Several file enricment modules in Nemesis are configurable, and a few must be explicitly enabled due to the performance impact they impart. This document details all current enrichment configuration options.

PII Detection

The PII file enrichment module uses Microsoft Presidio for PII detection across all scanned plaintext. Since this uses an English spaCy machine learning model, it is a performance hit, so PII scanning is disabled by default.

To enable PII scanning, run the following, uncomment the same value in the compose.yaml, or set the value in your .env :

export ENABLE_PII_DETECTION=true

The model takes into account context around a match, and emits a confidence score of 0.0-1.0. The default threshold is set to 0.7. To change this score, run the following, uncomment the same value in the compose.yaml, or set the value in your .env :

export PII_DETECTION_THRESHOLD=0.5

A higher score will return fewer false positives at the risk of increased false negatives.

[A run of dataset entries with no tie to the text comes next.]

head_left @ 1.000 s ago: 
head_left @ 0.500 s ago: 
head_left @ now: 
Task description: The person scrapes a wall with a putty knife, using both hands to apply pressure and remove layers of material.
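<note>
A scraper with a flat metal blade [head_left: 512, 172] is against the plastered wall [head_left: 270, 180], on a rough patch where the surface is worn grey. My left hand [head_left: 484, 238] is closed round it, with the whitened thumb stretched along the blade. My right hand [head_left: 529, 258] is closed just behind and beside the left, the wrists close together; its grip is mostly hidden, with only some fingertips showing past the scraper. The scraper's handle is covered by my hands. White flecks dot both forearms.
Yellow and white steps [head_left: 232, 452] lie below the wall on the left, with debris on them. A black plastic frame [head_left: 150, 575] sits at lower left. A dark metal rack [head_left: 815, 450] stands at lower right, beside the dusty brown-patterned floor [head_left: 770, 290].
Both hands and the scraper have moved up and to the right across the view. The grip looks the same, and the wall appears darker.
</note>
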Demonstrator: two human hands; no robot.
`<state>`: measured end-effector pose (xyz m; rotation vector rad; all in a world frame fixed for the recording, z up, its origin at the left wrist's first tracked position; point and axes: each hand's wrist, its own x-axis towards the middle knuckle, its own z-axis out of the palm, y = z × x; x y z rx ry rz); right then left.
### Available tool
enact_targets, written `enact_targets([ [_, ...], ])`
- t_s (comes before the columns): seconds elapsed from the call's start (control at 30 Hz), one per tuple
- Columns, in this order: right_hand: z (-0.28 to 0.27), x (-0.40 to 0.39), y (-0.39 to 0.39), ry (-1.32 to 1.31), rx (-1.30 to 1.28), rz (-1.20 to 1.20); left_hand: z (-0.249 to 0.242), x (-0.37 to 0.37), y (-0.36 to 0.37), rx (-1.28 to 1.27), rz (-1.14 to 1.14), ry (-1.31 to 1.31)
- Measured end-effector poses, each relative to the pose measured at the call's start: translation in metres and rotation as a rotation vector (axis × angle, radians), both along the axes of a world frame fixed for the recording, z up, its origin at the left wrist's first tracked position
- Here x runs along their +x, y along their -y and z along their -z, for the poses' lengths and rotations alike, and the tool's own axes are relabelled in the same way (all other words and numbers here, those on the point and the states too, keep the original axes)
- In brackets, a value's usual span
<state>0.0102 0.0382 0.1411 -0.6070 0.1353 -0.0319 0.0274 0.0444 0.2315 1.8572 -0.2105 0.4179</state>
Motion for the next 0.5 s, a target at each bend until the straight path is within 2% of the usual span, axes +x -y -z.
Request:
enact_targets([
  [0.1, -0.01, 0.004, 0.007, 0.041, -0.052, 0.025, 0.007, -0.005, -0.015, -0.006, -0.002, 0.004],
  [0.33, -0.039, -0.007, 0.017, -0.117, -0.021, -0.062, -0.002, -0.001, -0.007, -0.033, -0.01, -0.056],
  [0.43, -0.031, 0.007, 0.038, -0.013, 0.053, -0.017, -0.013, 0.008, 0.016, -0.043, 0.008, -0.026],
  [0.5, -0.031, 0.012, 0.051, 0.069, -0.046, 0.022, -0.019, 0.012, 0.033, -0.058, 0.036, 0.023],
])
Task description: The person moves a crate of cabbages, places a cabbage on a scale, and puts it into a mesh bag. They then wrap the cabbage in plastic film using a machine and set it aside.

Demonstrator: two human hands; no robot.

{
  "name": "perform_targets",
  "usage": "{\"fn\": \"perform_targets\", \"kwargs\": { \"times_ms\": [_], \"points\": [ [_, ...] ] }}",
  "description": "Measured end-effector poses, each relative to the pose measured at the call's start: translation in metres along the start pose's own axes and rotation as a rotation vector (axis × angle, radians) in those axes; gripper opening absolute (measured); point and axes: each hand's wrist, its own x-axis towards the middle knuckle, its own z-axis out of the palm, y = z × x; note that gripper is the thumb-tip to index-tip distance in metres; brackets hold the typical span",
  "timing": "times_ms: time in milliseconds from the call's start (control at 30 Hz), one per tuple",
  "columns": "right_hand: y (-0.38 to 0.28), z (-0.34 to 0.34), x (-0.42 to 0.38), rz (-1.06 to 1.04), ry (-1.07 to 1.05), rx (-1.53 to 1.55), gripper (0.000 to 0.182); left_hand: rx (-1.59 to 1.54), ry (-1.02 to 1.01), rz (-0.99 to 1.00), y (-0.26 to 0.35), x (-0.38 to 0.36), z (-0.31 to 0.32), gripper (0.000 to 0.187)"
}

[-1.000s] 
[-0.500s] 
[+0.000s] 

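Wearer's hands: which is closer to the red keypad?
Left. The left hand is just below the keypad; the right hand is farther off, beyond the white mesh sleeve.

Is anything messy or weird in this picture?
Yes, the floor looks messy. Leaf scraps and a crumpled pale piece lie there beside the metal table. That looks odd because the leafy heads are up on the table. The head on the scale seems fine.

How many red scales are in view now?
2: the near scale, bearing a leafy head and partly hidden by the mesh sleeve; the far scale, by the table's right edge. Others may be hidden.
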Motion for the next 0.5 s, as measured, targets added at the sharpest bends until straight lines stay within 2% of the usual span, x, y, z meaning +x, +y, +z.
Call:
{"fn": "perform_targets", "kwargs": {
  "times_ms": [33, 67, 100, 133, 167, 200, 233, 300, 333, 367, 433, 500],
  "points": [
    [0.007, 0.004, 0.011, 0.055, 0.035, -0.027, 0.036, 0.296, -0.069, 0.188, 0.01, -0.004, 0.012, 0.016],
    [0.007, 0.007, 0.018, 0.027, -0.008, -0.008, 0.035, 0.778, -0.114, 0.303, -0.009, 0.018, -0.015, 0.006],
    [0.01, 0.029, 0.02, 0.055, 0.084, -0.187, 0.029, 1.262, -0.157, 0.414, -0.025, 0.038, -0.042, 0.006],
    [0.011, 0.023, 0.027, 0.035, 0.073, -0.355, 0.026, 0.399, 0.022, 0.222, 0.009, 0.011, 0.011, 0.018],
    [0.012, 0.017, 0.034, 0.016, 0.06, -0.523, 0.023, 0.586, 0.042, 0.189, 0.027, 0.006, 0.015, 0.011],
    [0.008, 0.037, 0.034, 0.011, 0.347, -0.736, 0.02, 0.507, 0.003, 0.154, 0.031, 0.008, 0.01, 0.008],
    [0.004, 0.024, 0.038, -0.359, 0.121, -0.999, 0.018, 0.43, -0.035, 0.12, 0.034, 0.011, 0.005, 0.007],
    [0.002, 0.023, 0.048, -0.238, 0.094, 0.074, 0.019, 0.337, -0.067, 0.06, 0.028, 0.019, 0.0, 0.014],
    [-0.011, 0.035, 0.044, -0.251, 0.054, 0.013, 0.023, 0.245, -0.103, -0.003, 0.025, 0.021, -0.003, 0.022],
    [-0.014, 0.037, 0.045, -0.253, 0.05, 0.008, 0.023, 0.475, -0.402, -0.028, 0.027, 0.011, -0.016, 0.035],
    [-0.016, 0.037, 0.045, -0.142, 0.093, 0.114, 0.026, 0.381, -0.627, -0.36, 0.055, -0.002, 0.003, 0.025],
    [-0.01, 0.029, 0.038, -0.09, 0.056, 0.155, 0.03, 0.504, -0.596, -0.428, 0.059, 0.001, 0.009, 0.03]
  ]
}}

Currently the PII module detects the following entity types: CREDIT_CARD, US_SSN, UK_NINO. To add or remove PII entity types (defined at https://microsoft.github.io/presidio/supported_entities/), modify the PII_ENTITY_CONFIG at the top of the PII file enrichment module.

Document Conversion

ENV Variables

The Document Conversion service has several ENV variables variable that can be passed through from the environment launching Nemesis, or modified in compose.yaml:

ENV Variable Default Value Description
DOCUMENTCONVERSION_MAX_PARALLEL_WORKFLOWS 5 Maxmimum number of parallel conversion workflows allows
MAX_WORKFLOW_EXECUTION_TIME 300 Maximum time (in seconds) workflows can run before being killed
TIKA_USE_OCR false Set to true to enable OCR support via Tessaract
TIKA_OCR_LANGUAGES eng Tika/Tesseract OCR languages supported.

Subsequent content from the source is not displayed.